PIM catalog for online sales
The project moved catalog operations into Pimcore and defined the full path for a product card: partner data intake, enrichment, media, approval, variants, and export to the online store.
- Role
- Backend / PIM work in a project team
- Scale
- 100k+ product positions
- Focus
- Catalog data, imports, exports, content operations
- Timeline
- 3 months to launch
Catalog growth
Golden Apple was expanding retail and e-commerce at the same time. The assortment grew faster than the old process: partners sent data in different formats, managers reconciled attributes by hand, and every exception could become a separate task.
Old system limit
The previous custom system helped with accounting tasks, but it did not give the team a product catalog workflow.
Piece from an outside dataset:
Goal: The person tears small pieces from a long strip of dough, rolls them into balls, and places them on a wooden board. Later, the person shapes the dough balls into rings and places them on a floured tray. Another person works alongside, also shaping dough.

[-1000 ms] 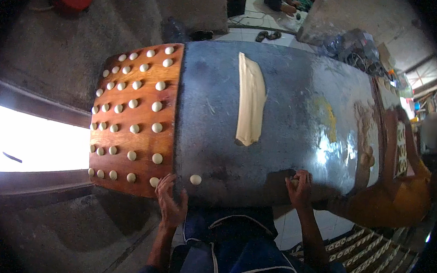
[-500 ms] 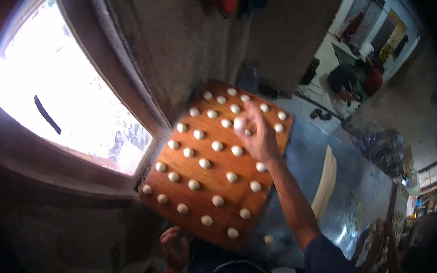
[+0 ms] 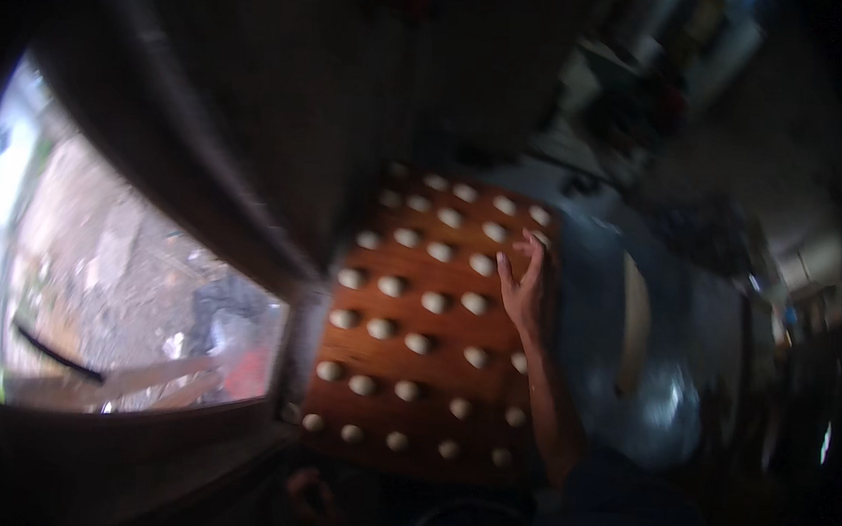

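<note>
Rows of small, round, pale dough balls (image 3: pixel 435 302) stand apart on a reddish-brown wooden board (image 3: pixel 444 374). My right hand (image 3: pixel 524 292) is over the board's right side, thumb and fingers apart, with nothing seen between them. Its fingertips are close to a ball (image 3: pixel 541 239) near the far right corner; whether they touch it I cannot tell. Below the board's near left edge, my left hand (image 3: pixel 315 500) is dim and smeared, its fingers hard to make out. My right forearm covers part of the board's right edge.
Right of the board stretches a grey-blue metal tabletop (image 3: pixel 586 300) with a long, pale, curved piece (image 3: pixel 635 322) lying on it. A window (image 3: pixel 154 278) opens at the left, its frame close to the board. Dark footwear (image 3: pixel 579 184) is on the floor beyond.
My right hand has let go of the dough ball it pinched and has shifted right, fingers spreading. The view has turned, darkened and blurred. My left hand appears lower and dimmer.
</note>
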`<state>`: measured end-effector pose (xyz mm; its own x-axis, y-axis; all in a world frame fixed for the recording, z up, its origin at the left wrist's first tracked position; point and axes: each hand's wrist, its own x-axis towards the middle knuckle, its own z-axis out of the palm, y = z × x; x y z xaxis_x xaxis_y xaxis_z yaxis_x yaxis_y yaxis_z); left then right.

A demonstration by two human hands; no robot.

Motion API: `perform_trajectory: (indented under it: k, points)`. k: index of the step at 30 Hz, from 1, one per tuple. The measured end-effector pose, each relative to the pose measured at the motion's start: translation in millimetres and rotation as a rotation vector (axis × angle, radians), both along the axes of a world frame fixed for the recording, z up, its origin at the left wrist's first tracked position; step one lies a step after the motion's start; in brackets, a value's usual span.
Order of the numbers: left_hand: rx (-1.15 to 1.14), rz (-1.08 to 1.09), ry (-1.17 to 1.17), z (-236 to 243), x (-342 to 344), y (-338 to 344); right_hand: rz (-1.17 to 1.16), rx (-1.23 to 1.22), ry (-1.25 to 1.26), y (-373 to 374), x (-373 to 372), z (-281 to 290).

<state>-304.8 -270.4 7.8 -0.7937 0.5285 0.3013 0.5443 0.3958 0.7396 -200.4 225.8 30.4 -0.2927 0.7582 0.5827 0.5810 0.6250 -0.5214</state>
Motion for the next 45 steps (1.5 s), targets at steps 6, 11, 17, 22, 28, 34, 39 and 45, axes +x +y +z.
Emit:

Attributes, media, uploads, approvals, and publishing depended on manual coordination, so SKU growth immediately affected delivery dates.
Pimcore choice
Pimcore fit as a PHP-based foundation that could follow the retailer’s process: product model, assets, manager roles, and external exchanges stayed under one controlled structure.
Data model
The product hierarchy and attributes were designed for search, filters, product pages, and daily content work. Backend rules had to match how the catalog team would maintain the assortment after launch.
Approach
Bulk loading
More than 100,000 product positions had to enter one catalog quickly without losing data quality. Bulk creation, editing, approval, and Excel import/export tools became part of the core implementation.
Media and variants
Images were matched to products by barcode, and variants were grouped into parent cards. For catalog managers, that removed part of the repetitive manual work and reduced data drift.
Data exchange
Import and export flows were separated. Partner data could be stabilized independently, while publishing to the online store and adjacent systems stayed under controlled export rules.
Launch state
At launch, the catalog already held 100k+ SKUs, bulk operations, clearer data exchange, and fewer reasons to ask developers for routine catalog changes.